Mourir, certes. Mais comment ?

Publié le 2 octobre 2005 Lecture : 6 minutes.

Sauf miracle (improbable), vous et moi, nous mourrons un jour. Et pourtant, en parler est difficile. Essayons, cependant. Demandons-nous quels peuvent être les choix devant la mort lorsqu’elle est annoncée.
C’est ici la réflexion d’un médecin français qui a travaillé trente ans en Afrique et qui n’ignore pas que si la façon de mourir intéresse d’abord le malade, elle intéresse aussi les religions et la société.
Il y a des morts aiguës, consécutives à un accident ou à une courte maladie. En ce cas, les problèmes de société ne sont pas décisifs : que fallait-il faire ? Pouvait-on éviter cela ? Ces interrogations se font après la mort. À l’inverse, l’évolution progressivement fatale d’une longue maladie, qui détériore le corps et parfois l’esprit d’un malade souffrant, suscite des interrogations concernant la conduite à tenir avant la mort.
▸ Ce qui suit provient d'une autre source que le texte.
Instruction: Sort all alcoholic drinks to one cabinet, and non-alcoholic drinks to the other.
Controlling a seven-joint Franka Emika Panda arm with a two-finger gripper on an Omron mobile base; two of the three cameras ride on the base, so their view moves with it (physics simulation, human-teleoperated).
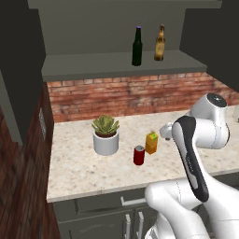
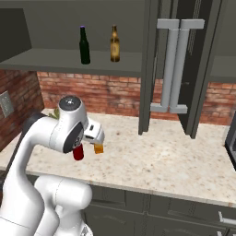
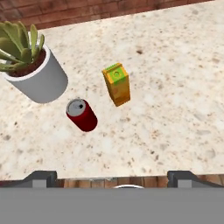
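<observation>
Already both bottles, green [image 1: 137, 46] and brown [image 1: 159, 43], stand in the cabinet [image 1: 93, 65]. Red can [image 3: 82, 114] and juice carton [image 3: 117, 84] wait on the table [image 3: 175, 87]. Pincer [image 3: 111, 177] is wide apart, empty.

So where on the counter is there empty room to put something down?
The counter is bare to the right of the juice carton, out toward the open cabinet doors, and along its front edge. It is crowded where the potted plant, red can and carton stand close together. The shelf is bare left of the two bottles.
</observation>
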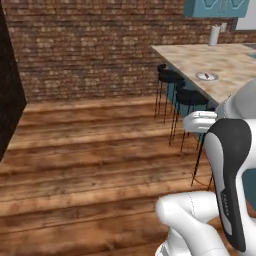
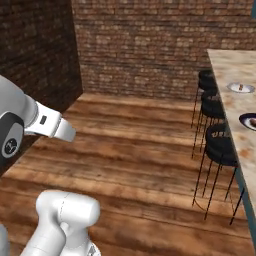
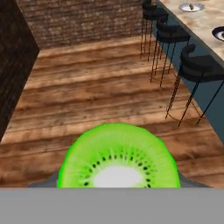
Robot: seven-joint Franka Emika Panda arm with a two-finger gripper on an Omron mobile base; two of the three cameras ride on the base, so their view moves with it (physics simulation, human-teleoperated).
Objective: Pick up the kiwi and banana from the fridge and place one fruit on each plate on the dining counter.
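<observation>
Arm folded close over the base, hand aimed across the wooden floor (image 3: 87,87). Kiwi (image 3: 119,157) sits at the tool, gripped between part-open jaws. Table (image 1: 220,62) carries two plates (image 3: 191,7).

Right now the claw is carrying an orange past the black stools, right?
Not an orange. The hand view shows a green kiwi in the claw. The rest is right: the black stools stand along the counter ahead.
</observation>
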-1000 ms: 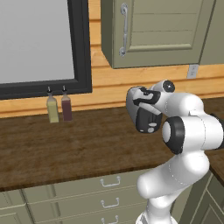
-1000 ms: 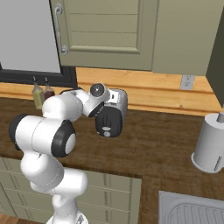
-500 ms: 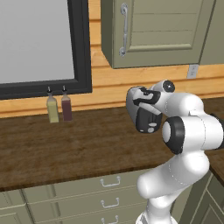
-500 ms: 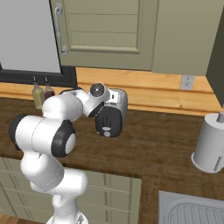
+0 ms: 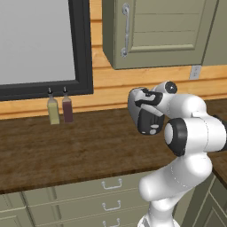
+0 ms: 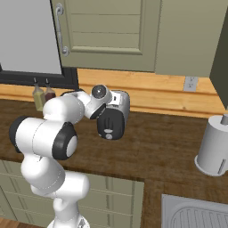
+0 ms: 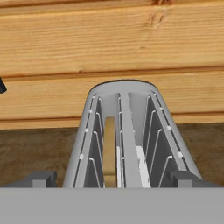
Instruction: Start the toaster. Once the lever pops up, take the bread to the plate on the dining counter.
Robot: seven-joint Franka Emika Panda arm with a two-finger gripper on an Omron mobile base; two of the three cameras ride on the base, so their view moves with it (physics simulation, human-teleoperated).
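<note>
The silver toaster [image 5: 148, 122] with a dark end face stands on the wood counter against the wall, also seen as the toaster [image 6: 111, 124] from the right. In the hand view I look along the toaster's top [image 7: 127, 89] from close above. A tan slice of bread [image 7: 109, 148] sits down in its left slot. My gripper [image 7: 112, 180] is open, with one dark fingertip [image 7: 38, 179] outside each long side of the toaster and nothing held. The arm's wrist covers the toaster's top in both base views. The plate and the dining counter are out of view.
Two small bottles [image 5: 60, 111] stand under the dark-framed window at the counter's back left. A grey cylinder [image 6: 216, 144] stands at the right, with a sink [image 6: 196, 213] in front of it. A wall cabinet [image 5: 155, 31] hangs above the toaster. Drawers [image 5: 111, 195] run below the counter.
</note>
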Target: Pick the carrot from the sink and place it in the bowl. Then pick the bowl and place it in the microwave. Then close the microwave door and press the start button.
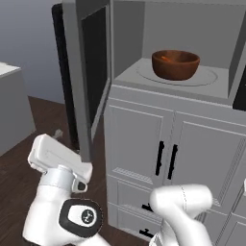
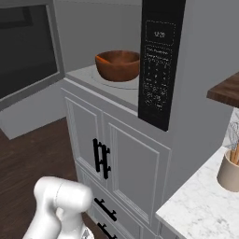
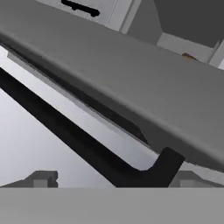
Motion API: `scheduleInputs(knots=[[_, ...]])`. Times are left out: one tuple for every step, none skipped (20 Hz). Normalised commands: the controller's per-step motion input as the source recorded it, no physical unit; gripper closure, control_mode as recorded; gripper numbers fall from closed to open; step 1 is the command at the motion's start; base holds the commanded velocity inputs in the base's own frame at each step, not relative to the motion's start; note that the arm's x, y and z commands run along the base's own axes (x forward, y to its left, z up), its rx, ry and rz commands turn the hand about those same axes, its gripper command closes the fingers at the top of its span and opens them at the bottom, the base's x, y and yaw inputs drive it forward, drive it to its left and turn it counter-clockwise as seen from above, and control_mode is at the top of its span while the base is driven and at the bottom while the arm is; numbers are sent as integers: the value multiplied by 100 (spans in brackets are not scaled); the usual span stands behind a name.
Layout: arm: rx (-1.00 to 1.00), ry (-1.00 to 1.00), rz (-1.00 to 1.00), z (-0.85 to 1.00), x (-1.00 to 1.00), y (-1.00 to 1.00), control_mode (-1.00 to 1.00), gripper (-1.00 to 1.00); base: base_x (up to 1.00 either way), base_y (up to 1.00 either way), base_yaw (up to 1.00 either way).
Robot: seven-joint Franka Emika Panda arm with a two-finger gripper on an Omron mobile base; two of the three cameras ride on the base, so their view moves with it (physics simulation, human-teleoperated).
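Wooden bowl [image 1: 175,64] inside microwave [image 1: 144,33], door [image 1: 86,72] open

the bowl [image 2: 117,65] sits on the round plate [image 2: 108,80] inside the open microwave [image 2: 100,42], near the cavity's front edge. the microwave door [image 2: 25,51] stands swung out at the left, its dark glass facing the camera. the black control strip [image 2: 158,60] runs down the right side of the cavity. below are 2 grey cabinet doors [image 2: 112,158] with black handles [image 2: 101,158]. at the right, a marble table [image 2: 205,205] carries a beige utensil pot [image 2: 229,172].
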Motion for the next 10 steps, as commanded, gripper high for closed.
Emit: scheduleInputs(knots=[[50,-26,16,34,-56,-100,-100,-100,0,0,0],[51,-25,16,35,-51,-100,-100,-100,0,0,0],[50,-23,17,35,-53,-100,-100,-100,0,0,0],[49,-24,17,39,-51,-100,-100,-100,0,0,0],[49,-23,17,42,-46,-100,-100,-100,0,0,0],[49,-22,17,41,-46,-100,-100,-100,0,0,0],[53,-19,17,33,-57,-100,-100,-100,0,0,0],[55,-18,18,29,-48,-100,-100,-100,0,0,0],[55,-19,18,29,-44,-100,-100,-100,0,0,0],[55,-20,18,30,-42,-100,-100,-100,0,0,0]])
Le suicide ? Ne parlons pas de la personne qui se suicide en bonne santé physique (psychique ?). Ce n’est pas notre sujet, mais remarquons que beaucoup de suicidés « récupérés » se demandent ensuite : « Pourquoi ai-je fait cela ? » On peut donc changer d’avis pour une décision aussi cruciale.
Chez un malade chronique en fin de vie, le suicide est parfois réalisé par le patient lui-même. C’est sa responsabilité. Ce qui pose problème à la société, c’est le suicide assisté par un intervenant qui apporte le poison ou le revolver. On rejoint là le problème de l’euthanasie.
L’euthanasie consiste à donner à un malade chronique une mort « artificielle ». On en connaît les techniques, la grande presse elle-même s’en fait l’écho. Dans certains pays, c’est un crime ou un assassinat (c’est-à-dire un crime prémédité). Dans d’autres pays, la loi organise et encadre l’euthanasie. Quelques questions sont souvent débattues : en voici quelques-unes.
L’accord du malade est toujours requis : c’est bien le moins qu’on puisse demander. À mon sens, cet accord doit être acquis au moment même où la question se pose… et non pas des mois ou des années auparavant quand on est en bonne santé. Tant il est vrai que le point de vue de la personne concernée n’est souvent plus le même au dernier moment. Tous les médecins ont observé cela et n’ont recueilli que très rarement des demandes d’euthanasie formelle (quelques cas à peine en vingt ou trente ans d’exercice). Rappelons-nous que la décision de mourir est réversible, la mort est irréversible.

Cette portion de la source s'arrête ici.